--- INFORMATION PROVIDED ---
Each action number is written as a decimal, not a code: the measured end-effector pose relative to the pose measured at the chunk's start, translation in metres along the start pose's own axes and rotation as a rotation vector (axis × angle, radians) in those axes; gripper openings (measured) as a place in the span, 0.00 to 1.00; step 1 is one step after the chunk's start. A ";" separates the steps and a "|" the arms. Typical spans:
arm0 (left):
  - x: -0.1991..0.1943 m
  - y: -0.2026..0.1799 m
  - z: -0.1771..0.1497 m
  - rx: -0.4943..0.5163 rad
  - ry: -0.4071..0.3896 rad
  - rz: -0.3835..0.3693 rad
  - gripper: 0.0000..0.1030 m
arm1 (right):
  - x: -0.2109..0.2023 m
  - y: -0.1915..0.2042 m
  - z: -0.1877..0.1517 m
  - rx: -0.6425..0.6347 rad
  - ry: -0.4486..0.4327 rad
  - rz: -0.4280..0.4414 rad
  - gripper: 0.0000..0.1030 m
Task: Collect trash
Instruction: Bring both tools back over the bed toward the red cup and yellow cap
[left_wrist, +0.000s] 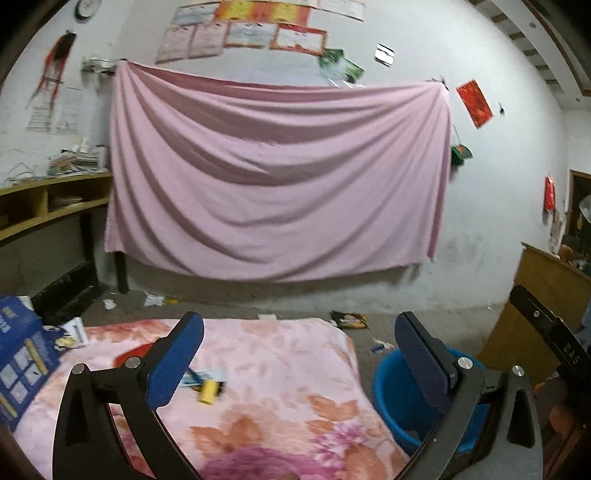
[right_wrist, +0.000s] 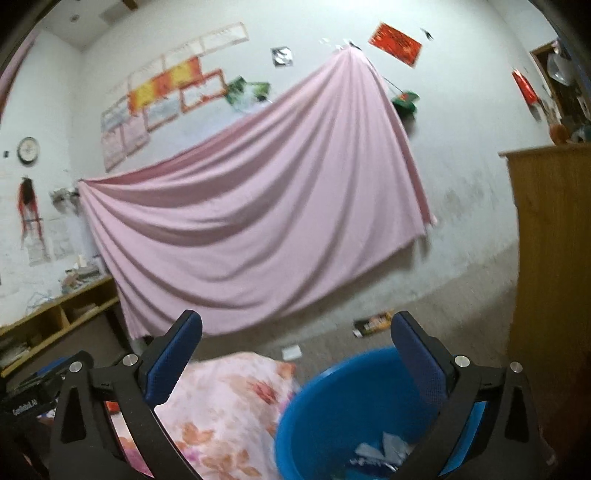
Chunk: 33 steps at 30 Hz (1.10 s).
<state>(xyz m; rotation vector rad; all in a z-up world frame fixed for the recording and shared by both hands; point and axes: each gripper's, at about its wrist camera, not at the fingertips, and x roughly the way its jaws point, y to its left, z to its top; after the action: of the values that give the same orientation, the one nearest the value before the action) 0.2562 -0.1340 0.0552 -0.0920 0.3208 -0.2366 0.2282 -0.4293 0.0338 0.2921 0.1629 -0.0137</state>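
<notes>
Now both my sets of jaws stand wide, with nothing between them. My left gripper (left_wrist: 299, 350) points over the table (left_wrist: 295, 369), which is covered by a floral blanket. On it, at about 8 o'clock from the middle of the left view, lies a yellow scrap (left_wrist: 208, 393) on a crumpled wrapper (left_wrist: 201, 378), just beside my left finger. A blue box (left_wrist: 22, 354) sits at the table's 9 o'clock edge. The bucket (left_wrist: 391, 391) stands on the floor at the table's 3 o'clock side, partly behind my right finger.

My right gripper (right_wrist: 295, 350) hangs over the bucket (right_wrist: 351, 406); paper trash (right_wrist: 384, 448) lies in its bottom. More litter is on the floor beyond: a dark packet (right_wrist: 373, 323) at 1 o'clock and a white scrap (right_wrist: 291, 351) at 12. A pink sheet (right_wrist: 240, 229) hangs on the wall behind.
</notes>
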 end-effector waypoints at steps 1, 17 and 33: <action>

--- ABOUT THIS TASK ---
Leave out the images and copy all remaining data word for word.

--- EXERCISE RESULT ---
Each action number is written as a decimal, not a code: the measured end-effector pose relative to the pose measured at the chunk's start, translation in metres along the start pose's own axes and rotation as a rotation vector (axis × angle, radians) in those axes; gripper openings (measured) as a place in the span, 0.00 to 1.00; step 1 is one step after the chunk's start. A ";" separates the steps and a "|" the arms. Typical spans:
arm0 (left):
  - x: -0.1991..0.1943 m
  - y: -0.2026..0.1799 m
  - z: -0.1771..0.1497 m
  - rx: -0.4943..0.5163 rad
  - ry: -0.4071..0.3896 rad
  - rz: -0.3835..0.3693 rad
  - gripper: 0.0000..0.1030 m
arm1 (right):
  - x: -0.2109..0.2023 m
  - y: -0.1915..0.2042 m
  - z: -0.1877..0.1517 m
  - rx: -0.6425..0.6347 rad
  - ry: -0.4486..0.4327 rad
  - rz: -0.4280..0.4414 rad
  - gripper: 0.0000..0.1030 m
Task: Collect trash
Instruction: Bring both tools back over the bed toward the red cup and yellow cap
[left_wrist, +0.000s] 
[right_wrist, +0.000s] 
Chunk: 33 steps at 30 Hz (1.10 s).
<state>(xyz m; rotation vector rad; all in a z-up world frame fixed for the recording and shared by both hands; point and axes: each gripper's, at about its wrist camera, not at the fingertips, and x roughly the way its jaws point, y to its left, z to its top; after the action: of the values that give the same orientation, the one nearest the value before the action) 0.2562 -0.1340 0.0552 -0.0920 0.3208 -0.2366 0.2282 -0.4293 0.0338 0.2921 0.1629 -0.0137</state>
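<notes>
Now both my sets of jaws stand wide, with nothing between them. My left gripper (left_wrist: 299, 350) points over the table (left_wrist: 295, 369), which is covered by a floral blanket. On it, at about 8 o'clock from the middle of the left view, lies a yellow scrap (left_wrist: 208, 393) on a crumpled wrapper (left_wrist: 201, 378), just beside my left finger. A blue box (left_wrist: 22, 354) sits at the table's 9 o'clock edge. The bucket (left_wrist: 391, 391) stands on the floor at the table's 3 o'clock side, partly behind my right finger.

My right gripper (right_wrist: 295, 350) hangs over the bucket (right_wrist: 351, 406); paper trash (right_wrist: 384, 448) lies in its bottom. More litter is on the floor beyond: a dark packet (right_wrist: 373, 323) at 1 o'clock and a white scrap (right_wrist: 291, 351) at 12. A pink sheet (right_wrist: 240, 229) hangs on the wall behind.
</notes>
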 end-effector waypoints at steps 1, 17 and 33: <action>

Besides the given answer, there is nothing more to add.